-- INPUT DATA follows --

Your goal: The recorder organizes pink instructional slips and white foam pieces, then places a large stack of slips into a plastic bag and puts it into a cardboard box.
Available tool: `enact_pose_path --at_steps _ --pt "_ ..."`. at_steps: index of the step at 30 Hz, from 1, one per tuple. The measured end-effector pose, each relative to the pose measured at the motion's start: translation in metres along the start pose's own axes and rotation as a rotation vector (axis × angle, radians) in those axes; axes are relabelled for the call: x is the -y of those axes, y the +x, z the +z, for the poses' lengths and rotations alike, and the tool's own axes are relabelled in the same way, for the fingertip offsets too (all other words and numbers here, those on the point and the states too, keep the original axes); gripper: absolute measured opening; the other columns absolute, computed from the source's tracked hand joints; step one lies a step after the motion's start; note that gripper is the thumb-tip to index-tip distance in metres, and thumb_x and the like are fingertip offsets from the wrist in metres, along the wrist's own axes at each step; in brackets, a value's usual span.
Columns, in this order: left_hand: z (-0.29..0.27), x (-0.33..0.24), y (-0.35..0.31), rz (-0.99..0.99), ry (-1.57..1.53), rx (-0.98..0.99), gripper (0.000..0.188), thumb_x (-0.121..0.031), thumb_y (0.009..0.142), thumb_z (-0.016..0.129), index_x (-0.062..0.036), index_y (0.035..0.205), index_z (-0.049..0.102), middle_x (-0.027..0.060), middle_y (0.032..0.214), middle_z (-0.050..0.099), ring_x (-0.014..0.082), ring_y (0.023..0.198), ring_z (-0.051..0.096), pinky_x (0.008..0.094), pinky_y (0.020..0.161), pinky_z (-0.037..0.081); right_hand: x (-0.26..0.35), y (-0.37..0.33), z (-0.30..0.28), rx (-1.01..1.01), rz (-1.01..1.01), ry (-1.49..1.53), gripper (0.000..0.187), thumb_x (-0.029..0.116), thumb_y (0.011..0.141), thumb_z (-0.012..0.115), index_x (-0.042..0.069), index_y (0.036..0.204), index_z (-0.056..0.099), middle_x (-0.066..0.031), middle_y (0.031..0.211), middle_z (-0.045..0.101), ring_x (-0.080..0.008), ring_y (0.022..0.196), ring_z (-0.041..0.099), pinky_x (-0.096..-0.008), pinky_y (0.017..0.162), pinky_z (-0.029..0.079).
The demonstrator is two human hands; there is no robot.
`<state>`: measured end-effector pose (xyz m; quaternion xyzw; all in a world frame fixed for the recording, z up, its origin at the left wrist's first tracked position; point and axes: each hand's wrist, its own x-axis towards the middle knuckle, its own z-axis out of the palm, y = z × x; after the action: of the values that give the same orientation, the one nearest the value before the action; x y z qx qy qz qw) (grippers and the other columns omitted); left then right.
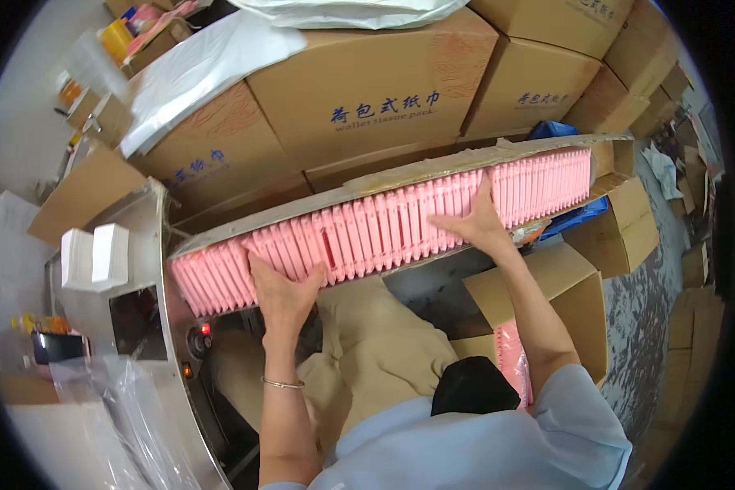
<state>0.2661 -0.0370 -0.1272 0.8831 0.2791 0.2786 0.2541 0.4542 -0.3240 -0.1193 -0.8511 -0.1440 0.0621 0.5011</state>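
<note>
"Starting close in, what sits just beyond the lap?"

"Tan trousers [376, 331] first, then a long row of pink packs [376, 233] standing on edge in a narrow trough [335, 196]. Packed side by side, they probably prop each other upright."

"And the hands?"

"Both lie on that row. The left hand [284, 298] is spread, thumb well apart from the fingers, toward the row's left end. The right hand [483, 230] is spread likewise, farther right. I'd guess the wide span steadies several packs at once; I can't tell how hard either presses."

"Why the dark gap by the left thumb?"

"Two packs part slightly there. The reason doesn't show."

"What's beside the person?"

"On the right, an open carton [567, 318], flap raised, with wrapped pink goods [512, 359] inside, perhaps put there for easy reach. On the left, two white stacks [110, 255] on a metal counter [157, 224], also handy."

"Farthest off?"

"Big brown cartons [384, 73] behind the trough, likely stacked there to leave the working side free. A white plastic sheet [212, 73] drapes over some."
</note>
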Motion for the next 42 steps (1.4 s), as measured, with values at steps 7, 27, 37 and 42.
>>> enact_pose_path --at_steps 7,27,37,42 --pt "0.010 -0.027 0.005 -0.201 -0.074 0.115 0.080 -0.023 0.066 0.080 0.0103 0.125 0.039 0.0282 0.112 0.058 0.0421 0.104 0.060 0.0460 0.091 0.048 0.023 -0.017 0.017 -0.106 -0.009 0.075 0.125 0.036 0.058 0.096 -0.010 0.147 0.021 -0.0257 0.145 0.040 -0.0328 0.136 0.041 -0.0409 0.114 0.032" --pt "-0.249 -0.056 -0.157 -0.614 -0.086 -0.466 0.092 -0.021 0.061 0.087 0.0088 0.132 0.036 0.0219 0.116 0.058 0.0361 0.101 0.064 0.0389 0.086 0.053 0.149 -0.097 0.107 0.478 -0.104 0.483 0.110 0.013 0.054 0.091 -0.005 0.145 0.032 -0.0168 0.134 0.050 -0.0259 0.121 0.053 -0.0372 0.104 0.043" --pt "-0.370 -0.019 -0.272 -1.104 0.292 -0.650 0.076 -0.016 0.071 0.084 0.0051 0.130 0.041 0.0196 0.120 0.061 0.0250 0.103 0.064 0.0371 0.091 0.052 0.325 -0.172 0.280 1.221 -0.676 0.119 0.104 0.048 0.061 0.090 -0.006 0.136 0.043 -0.0233 0.126 0.055 -0.0352 0.118 0.057 -0.0416 0.100 0.046" --pt "-0.408 0.036 -0.264 -1.152 -0.060 -0.555 0.077 -0.023 0.075 0.086 0.0052 0.133 0.044 0.0191 0.127 0.058 0.0272 0.112 0.060 0.0374 0.100 0.047 0.371 -0.150 0.358 1.415 -0.701 -0.327 0.108 0.072 0.064 0.077 -0.013 0.127 0.055 -0.0305 0.119 0.062 -0.0412 0.112 0.061 -0.0422 0.096 0.048"
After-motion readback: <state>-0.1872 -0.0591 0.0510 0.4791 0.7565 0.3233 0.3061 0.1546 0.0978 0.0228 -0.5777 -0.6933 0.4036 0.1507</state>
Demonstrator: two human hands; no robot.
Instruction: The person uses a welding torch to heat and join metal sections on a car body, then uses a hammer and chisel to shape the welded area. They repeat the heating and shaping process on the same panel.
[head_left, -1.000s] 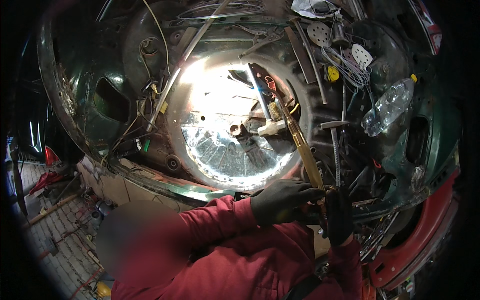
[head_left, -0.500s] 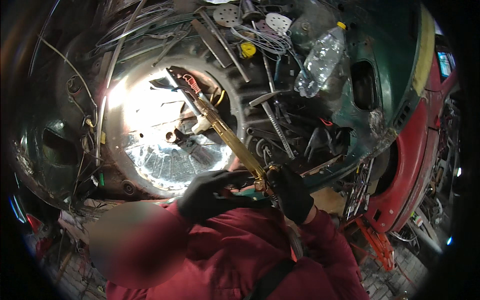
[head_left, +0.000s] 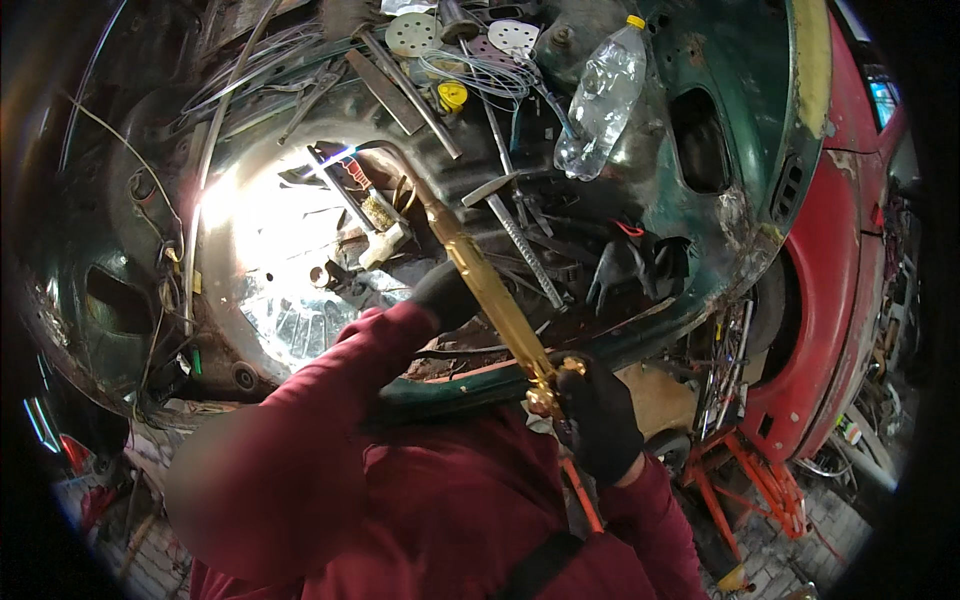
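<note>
In my black-gloved right hand [head_left: 600, 418] is the valve end of a brass gas torch [head_left: 492, 292], its fingers closed round the knobs. A red hose [head_left: 582, 495] runs down from that end. The torch slants up and left to a bent tip, where a bluish-white streak shows. My gloved left hand [head_left: 446, 296] is stretched forward over the round well's near side, beside the torch's middle; its fingers are hidden. Beyond it, a brush with a red handle [head_left: 356, 172] and a pale block-like piece [head_left: 384, 246] lie in the brightly lit well [head_left: 255, 300].
A hammer [head_left: 520, 245], a flat file [head_left: 384, 92], a coil of wire [head_left: 485, 75] and a clear plastic bottle [head_left: 604, 98] lie on the green car body. A spare black glove [head_left: 618, 270] rests at the right. A red car panel [head_left: 830, 320] stands farther right.
My left hand has moved forward and up, from near the torch's valve end toward the well. The torch's tip has swung right. My right hand still holds the torch, slightly lower and farther right.
</note>
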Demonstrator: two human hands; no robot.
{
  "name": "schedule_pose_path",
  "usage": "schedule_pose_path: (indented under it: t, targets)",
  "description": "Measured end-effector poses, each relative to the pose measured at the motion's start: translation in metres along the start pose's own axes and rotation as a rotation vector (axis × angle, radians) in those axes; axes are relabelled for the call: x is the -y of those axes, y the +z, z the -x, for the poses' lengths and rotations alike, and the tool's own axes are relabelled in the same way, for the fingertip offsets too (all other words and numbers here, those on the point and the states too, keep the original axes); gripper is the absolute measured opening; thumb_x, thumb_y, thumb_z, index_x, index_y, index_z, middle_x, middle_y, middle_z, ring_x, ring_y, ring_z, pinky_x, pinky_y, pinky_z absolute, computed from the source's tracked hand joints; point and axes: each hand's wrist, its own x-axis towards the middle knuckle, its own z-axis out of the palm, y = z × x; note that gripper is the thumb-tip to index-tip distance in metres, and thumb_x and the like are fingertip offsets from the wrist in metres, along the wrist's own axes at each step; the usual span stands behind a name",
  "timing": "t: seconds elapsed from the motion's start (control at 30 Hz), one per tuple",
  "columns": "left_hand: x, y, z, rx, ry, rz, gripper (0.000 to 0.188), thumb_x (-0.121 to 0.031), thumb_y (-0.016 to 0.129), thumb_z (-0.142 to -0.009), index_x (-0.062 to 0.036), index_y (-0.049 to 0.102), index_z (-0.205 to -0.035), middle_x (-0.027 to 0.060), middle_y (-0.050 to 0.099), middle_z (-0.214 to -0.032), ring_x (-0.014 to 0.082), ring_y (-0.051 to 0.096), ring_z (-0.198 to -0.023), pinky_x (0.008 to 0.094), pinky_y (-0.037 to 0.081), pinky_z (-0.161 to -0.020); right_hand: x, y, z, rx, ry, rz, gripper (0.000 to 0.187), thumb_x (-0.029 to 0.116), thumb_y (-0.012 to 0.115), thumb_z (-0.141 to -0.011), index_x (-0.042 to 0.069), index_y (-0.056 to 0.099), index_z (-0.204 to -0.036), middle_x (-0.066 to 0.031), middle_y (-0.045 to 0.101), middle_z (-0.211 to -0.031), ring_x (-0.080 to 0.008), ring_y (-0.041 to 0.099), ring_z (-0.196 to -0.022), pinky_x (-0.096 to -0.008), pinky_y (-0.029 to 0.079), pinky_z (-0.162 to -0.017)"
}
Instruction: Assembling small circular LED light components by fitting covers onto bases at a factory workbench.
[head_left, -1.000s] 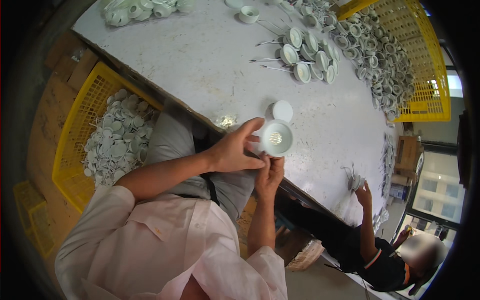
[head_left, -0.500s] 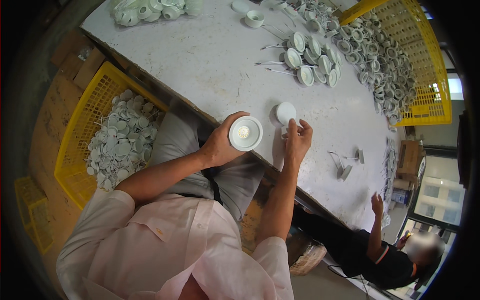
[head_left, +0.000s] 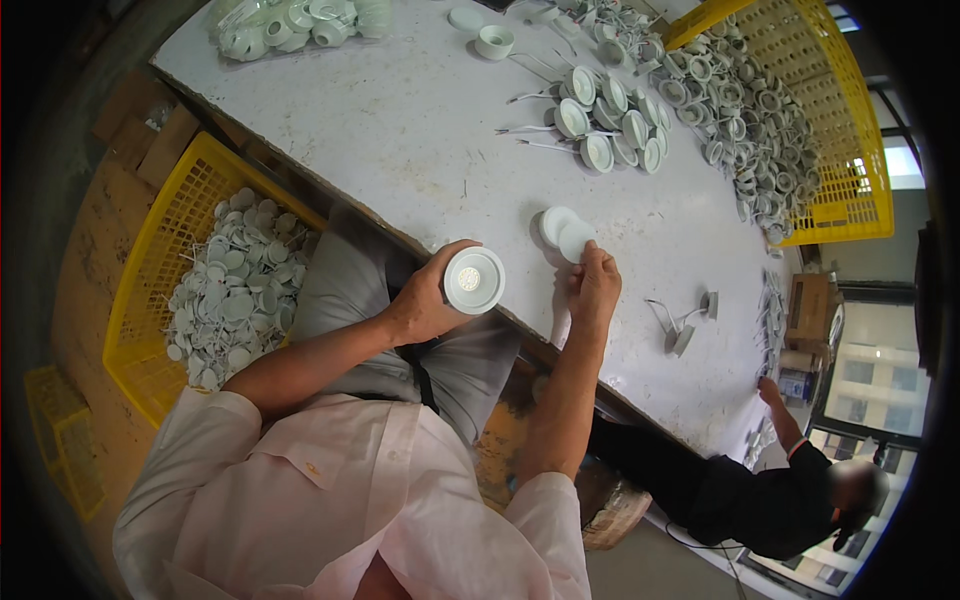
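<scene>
My left hand (head_left: pixel 418 305) is wrapped round a white round LED downlight (head_left: pixel 487 298), its open face up and the yellowish LED board showing inside. Between the fingertips of my right hand (head_left: pixel 597 285) is a thin white round cover disc (head_left: pixel 575 243), tilted just above the table. Another white disc (head_left: pixel 552 220) lies behind it, partly overlapped by the held one; whether more are stacked under it I cannot tell. Farther back sits a group of white downlights (head_left: pixel 597 152) with wires attached.
Two wired lamp pieces (head_left: pixel 681 338) lie on the white table (head_left: pixel 400 130) to the right. At far right a yellow basket (head_left: pixel 868 190) spills many lamp rings. A yellow crate (head_left: pixel 135 330) of wired discs stands at left. Bagged white parts (head_left: pixel 300 25) lie far left. Another person (head_left: pixel 765 495) works at right.
My right hand has picked up a white disc and separated it from the one behind. The downlight in my left hand has shifted slightly left. The other person's arm has reached toward the table.
</scene>
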Motion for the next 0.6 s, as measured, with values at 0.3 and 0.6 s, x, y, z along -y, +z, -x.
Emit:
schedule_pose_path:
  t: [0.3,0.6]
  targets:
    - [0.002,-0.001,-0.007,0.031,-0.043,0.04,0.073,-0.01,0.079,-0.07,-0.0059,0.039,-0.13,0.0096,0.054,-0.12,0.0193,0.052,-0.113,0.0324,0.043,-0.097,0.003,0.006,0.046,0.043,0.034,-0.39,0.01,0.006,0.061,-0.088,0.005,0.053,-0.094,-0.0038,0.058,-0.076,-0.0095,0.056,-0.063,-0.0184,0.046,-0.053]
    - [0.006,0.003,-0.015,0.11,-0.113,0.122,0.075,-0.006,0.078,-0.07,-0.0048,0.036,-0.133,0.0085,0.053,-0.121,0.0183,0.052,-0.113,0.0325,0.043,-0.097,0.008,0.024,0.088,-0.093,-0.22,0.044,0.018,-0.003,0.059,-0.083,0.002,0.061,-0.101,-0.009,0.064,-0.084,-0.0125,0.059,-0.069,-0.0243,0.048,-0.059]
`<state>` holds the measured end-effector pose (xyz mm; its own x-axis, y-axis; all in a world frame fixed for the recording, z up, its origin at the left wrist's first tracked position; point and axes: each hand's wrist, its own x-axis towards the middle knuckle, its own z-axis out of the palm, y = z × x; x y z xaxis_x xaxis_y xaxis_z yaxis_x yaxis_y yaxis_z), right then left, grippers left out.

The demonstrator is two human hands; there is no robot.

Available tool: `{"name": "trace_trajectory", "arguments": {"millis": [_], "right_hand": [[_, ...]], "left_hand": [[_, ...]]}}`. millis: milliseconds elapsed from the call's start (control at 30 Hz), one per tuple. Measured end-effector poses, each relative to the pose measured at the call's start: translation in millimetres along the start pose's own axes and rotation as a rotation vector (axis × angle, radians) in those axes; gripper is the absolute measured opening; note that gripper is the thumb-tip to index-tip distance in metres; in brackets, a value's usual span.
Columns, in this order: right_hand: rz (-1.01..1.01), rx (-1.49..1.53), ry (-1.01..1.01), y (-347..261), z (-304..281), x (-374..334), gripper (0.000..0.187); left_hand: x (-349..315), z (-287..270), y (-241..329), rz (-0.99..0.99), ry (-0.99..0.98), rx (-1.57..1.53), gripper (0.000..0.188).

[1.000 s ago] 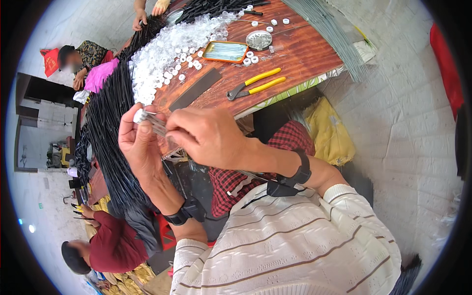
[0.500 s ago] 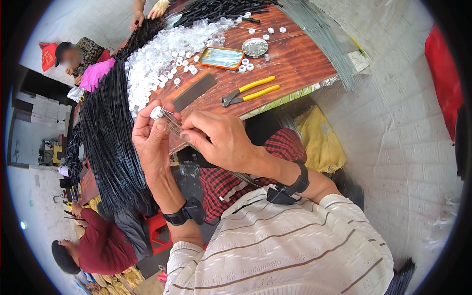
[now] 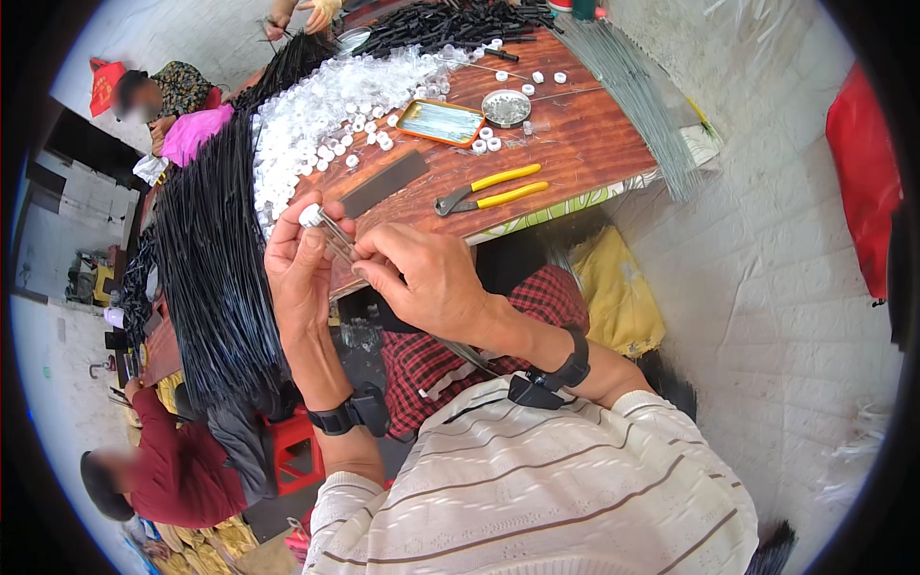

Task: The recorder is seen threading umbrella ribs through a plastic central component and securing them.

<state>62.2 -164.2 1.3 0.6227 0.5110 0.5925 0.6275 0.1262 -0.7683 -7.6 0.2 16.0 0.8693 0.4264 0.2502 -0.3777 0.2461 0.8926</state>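
The left hand (image 3: 302, 257) has its grip closed about a small white round plastic cap (image 3: 311, 216), pinching it between the thumb and fingers. From the cap a few thin, shiny, straight rods (image 3: 335, 236) slant down toward the right hand (image 3: 417, 273), whose thumb and forefinger form a grip pressed together on their lower ends; the exact contact is partly hidden by the fingers. Cap and rods are held in the air, to the left of the steel pliers with two yellow handles (image 3: 489, 190) and nearer the wearer than these.

The pliers lie on the reddish-brown, wood-grained counter (image 3: 585, 134). Just left of the pliers is a flat, dark grey rectangular bar (image 3: 385, 184). Beyond the pliers are a shallow orange-rimmed rectangular tin (image 3: 433, 139) holding thin silvery wires, a round metal-rimmed dish (image 3: 505, 126) with small pieces in it, and a few white plastic rings (image 3: 486, 146) beside the dish. Farther to the left of the pliers spreads a heap of clear and white plastic pieces (image 3: 326, 101), and past that hangs a thick bundle of long black strands (image 3: 216, 240). To the right of the pliers lies a sheaf of long grey wires (image 3: 632, 96).
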Motion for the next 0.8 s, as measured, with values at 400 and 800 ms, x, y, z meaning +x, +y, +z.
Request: {"name": "trace_trajectory", "arguments": {"millis": [400,800], "right_hand": [[0.351,0.684,-0.272,27,-33,-2,0.018],[0.399,1.529,-0.040,68,-115,-34,0.055]], "left_hand": [[-8,55,1,0.045,0.139,0.263,0.036],[2,202,-70,0.417,-0.042,0.536,0.059]]}}
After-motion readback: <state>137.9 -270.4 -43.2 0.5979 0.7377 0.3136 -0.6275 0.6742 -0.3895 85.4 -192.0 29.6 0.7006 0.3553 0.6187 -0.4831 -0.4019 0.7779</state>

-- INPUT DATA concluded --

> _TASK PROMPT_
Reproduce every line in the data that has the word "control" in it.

> _RESPONSE_
  "timing": "t: seconds elapsed from the motion's start (control at 30 Hz), one per tuple",
Available tool: `{"name": "trace_trajectory", "arguments": {"millis": [_], "right_hand": [[_, ...]], "left_hand": [[_, ...]]}}`. millis: milliseconds elapsed from the call's start (control at 30 Hz), one per tuple. Measured end-effector poses, each relative to the pose measured at the call's start: translation in millimetres along the start pose's own axes and rotation as a rotation vector (axis × angle, radians) in those axes; gripper is the absolute measured opening; note that gripper is the thumb-tip to index-tip distance in metres; in brackets, a value's usual span.

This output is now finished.